University Coaching & Academic Mentoring
A coach’s epistolary tradition
By Jade Severson
At the end of every academic year, I’m blown away by how much students have let me into their lives. During my first few years as a UCAM coach, I would talk about the alchemy of coaching meetings, citing consistent presence and attention as potent factors in building strong relationships with students. I struggled to pinpoint the practices that made me effective in my work. As my students started to graduate and reflect on their college years, I heard a consistent refrain: “I kept all the letters you wrote to me and read them when I’m having a hard time.” I realized that the letters that I write to students at the end of each term are crucial elements not only in coaching but in students’ memory, experience, and sense of moving forward.

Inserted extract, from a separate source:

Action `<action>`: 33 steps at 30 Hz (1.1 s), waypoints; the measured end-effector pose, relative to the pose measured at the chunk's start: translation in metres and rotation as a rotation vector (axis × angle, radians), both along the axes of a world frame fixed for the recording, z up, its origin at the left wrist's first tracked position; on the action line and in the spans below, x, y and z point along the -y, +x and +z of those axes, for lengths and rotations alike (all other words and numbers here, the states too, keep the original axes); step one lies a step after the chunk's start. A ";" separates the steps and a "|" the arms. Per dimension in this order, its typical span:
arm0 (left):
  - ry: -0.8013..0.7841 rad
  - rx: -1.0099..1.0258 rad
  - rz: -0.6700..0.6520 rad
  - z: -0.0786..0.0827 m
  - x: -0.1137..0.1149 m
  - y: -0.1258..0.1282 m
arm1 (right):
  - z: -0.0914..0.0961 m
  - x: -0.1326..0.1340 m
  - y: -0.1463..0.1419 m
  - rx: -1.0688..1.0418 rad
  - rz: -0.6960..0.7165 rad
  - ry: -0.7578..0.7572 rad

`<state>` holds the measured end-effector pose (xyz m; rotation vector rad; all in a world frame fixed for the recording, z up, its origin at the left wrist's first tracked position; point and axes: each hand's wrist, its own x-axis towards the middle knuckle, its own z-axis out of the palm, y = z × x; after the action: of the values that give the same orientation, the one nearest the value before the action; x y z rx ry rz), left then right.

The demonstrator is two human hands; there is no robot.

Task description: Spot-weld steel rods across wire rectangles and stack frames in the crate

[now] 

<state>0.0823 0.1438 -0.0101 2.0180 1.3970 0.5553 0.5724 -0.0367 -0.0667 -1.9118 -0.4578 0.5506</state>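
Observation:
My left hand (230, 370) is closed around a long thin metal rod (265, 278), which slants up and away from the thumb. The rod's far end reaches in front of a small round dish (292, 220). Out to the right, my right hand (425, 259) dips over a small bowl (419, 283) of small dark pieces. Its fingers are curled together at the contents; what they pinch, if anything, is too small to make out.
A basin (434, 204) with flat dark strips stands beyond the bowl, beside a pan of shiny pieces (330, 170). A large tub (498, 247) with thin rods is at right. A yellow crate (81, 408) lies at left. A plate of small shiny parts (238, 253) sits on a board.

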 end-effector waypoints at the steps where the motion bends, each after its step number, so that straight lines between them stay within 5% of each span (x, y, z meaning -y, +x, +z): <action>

At the end of each term, UCAM coaches provide individualized feedback to their students. It has always felt the most natural for me to write feedback in the form of letters. In these letters, I try to tell a story that gives the months a sense of purpose and plot. They’re in hard-copy form, paper and ink. As so much of life migrates to the digital realm, I’m moved that students keep these letters intact in their dorm rooms and backpacks, taking care that they don’t get creased or lost.
Letters represent a special kind of attention: they are written away from the recipient but while holding them foremost in one’s thoughts. End-of-term letters encompass so much: patterns I’ve noticed, attempts to trace issues upstream to their source, eureka moments, the things that were too hard to say aloud in conversation. More than anything, I hope that letters make students feel seen in the way they hope to be seen. It’s the Goethe mantra: “If you treat an individual as he is, he will remain how he is. But if you treat him as if he were what he ought to be and could be, he will become what he ought to be and could be.”
During the last meeting of every term, I read these letters aloud to students, with their permission. Students have come to expect this, and as with any ritual, a special effervescent atmosphere takes over that aids in personal transformation. Students come into my office, eager and asking for their letters (even the most reticent students). Those are moments that I treasure: the quiet attention, concentration, and vulnerability as they listen to me read. Delivering feedback in a different, slower medium like a letter creates a shift in attention and a different kind of receptivity, energizing coaching with a deep sense of connection and purpose. It’s humbling to me that they take my letters so much to heart, and it’s a reminder of the responsibility we coaches have to guide our students – especially because they take us so seriously.